A seven-year veteran of the CIA who formerly worked on Capitol Hill is set to become Vermont’s next corrections commissioner.
Nicholas Deml has been appointed to the post by Gov. Phil Scott, according to a Friday afternoon announcement from Mike Smith, secretary of the state Agency of Human Services.
The governor in a press release called Deml an “accomplished” and “experienced” administrator, adviser and attorney.
Deml has worked in “various leadership and operational capacities” at the Central Intelligence Agency since 2014, according to the release.
From 2011 to 2014, Deml worked in the U.S. Senate as a national security and foreign policy aide to the office of the assistant majority leaders and as an aide on the Senate Judiciary Subcommittee on the Constitution, Civil Rights and Human Rights.
Deml has a bachelor’s degree in political science from Southern Illinois University and his law degree from Marquette University Law School.
His first day is Nov. 1.
Deml could not be reached late Friday afternoon for comment.
“I leverage my experience in the U.S. Senate to find common ‘currencies’ that lead to collaborative solutions,” Deml says in a statement on his Linkedin page. “I listen to and value stakeholder opinions, and consistently pursue inclusive approaches to every challenge.”
James Baker has served as interim corrections commissioner since January 2020. Initially, Baker was expected to serve only 90 days. When Covid-19 hit, he stayed on to help guide the department through the pandemic.
Baker had replaced Michael Touchette in the commissioner’s post.

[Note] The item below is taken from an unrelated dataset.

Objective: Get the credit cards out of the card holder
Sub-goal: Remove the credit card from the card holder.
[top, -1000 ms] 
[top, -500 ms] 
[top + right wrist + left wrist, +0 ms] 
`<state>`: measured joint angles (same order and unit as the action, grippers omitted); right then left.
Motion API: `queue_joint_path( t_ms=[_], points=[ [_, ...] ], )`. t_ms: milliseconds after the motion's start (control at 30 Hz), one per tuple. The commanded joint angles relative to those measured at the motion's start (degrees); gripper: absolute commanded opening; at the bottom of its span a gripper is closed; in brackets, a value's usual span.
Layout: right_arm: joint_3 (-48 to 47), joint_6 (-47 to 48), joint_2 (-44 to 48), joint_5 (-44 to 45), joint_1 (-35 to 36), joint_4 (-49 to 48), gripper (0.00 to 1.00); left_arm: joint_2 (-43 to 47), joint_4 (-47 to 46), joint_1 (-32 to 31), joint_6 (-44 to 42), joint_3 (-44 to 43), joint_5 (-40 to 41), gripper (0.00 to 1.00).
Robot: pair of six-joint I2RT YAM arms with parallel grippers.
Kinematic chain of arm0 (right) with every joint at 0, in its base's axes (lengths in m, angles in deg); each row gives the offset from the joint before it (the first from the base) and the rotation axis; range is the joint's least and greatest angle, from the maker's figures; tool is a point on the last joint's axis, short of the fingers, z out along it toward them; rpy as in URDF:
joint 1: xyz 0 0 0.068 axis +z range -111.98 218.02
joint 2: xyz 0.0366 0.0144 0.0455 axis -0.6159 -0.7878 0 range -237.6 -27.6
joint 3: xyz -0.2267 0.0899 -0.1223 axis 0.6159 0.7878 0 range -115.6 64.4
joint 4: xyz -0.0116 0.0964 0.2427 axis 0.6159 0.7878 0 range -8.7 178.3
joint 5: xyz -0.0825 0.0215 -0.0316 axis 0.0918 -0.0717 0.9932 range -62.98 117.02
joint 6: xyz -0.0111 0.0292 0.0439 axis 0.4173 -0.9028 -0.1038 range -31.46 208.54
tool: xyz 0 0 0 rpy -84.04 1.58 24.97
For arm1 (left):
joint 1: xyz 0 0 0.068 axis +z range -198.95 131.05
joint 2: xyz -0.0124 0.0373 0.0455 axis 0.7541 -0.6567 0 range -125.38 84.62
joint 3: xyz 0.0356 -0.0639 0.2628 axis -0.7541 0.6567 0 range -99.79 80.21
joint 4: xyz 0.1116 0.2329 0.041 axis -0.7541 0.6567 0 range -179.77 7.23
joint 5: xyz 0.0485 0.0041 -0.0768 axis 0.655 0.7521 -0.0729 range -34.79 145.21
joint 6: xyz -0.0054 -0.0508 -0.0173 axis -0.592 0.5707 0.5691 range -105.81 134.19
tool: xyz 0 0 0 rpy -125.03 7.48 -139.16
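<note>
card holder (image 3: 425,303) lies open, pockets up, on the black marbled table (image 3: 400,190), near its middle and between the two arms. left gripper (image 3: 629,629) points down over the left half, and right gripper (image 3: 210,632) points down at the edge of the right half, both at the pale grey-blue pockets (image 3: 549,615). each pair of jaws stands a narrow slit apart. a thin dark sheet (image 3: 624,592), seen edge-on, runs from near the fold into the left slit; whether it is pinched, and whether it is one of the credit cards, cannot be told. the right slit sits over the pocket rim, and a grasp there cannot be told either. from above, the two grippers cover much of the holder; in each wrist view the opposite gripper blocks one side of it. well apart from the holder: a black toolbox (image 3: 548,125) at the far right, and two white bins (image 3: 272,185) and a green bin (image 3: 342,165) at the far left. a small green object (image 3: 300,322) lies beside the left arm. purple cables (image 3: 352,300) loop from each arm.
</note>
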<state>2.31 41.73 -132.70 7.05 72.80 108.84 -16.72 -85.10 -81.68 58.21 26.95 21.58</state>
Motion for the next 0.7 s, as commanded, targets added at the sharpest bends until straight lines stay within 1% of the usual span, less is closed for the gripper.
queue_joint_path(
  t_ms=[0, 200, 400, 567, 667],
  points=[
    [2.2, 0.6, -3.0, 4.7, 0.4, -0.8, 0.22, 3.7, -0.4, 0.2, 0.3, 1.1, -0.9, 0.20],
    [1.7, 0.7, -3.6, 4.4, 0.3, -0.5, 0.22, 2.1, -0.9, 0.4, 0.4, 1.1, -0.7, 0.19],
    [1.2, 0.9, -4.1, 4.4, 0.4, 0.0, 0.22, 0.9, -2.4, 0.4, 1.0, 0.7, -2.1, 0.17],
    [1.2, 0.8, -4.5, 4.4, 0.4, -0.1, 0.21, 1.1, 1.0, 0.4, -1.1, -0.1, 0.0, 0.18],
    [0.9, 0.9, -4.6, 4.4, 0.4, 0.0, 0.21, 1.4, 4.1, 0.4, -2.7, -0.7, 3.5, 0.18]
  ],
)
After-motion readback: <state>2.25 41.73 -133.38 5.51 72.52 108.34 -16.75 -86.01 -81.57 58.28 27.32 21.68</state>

Touchette resigned in December 2019 shortly after Seven Days published an article detailing allegations of sexual misconduct, harassment and retaliation at the Chittenden Regional Correctional Facility, Vermont’s only women’s prison.
Deml takes over the department during a period of debate around Vermont’s corrections facilities, including over the appropriate number of prisons and beds and where they should be located. Baker also has been working to create a “cultural change” with the department to professionalize its ranks.
Corrections officials have also been discussing the need to replace the deteriorating women’s prison in South Burlington.
Plus, the department faces chronic staffing shortages.
Steve Howard, executive director of the Vermont State Employees’ Association, the union representing corrections workers, said late Friday afternoon that he does not know Deml and looks forward to learning more about him.
However, Howard noted that Deml did not appear to have any experience in the corrections field.
“I think it would probably be helpful to have corrections experience,” Howard said. “My thought is: Let’s reserve judgment and see how he does.”
Howard said he would like the new commissioner to listen to the frontline workers, increase staffing and be bold enough to make structural changes in the department’s central office.
Vermont Public Defender Matthew Valerio, whose department oversees the state’s Prisoners’ Rights Office, said late Friday afternoon that he, too, does not know Deml. He also remarked on Deml’s lack of experience in the corrections field.
“Sometimes it takes somebody to look at something from the outside who hasn’t had experience and look at things in a common sense way that people who are in the weeds too much don’t see,” Valerio said.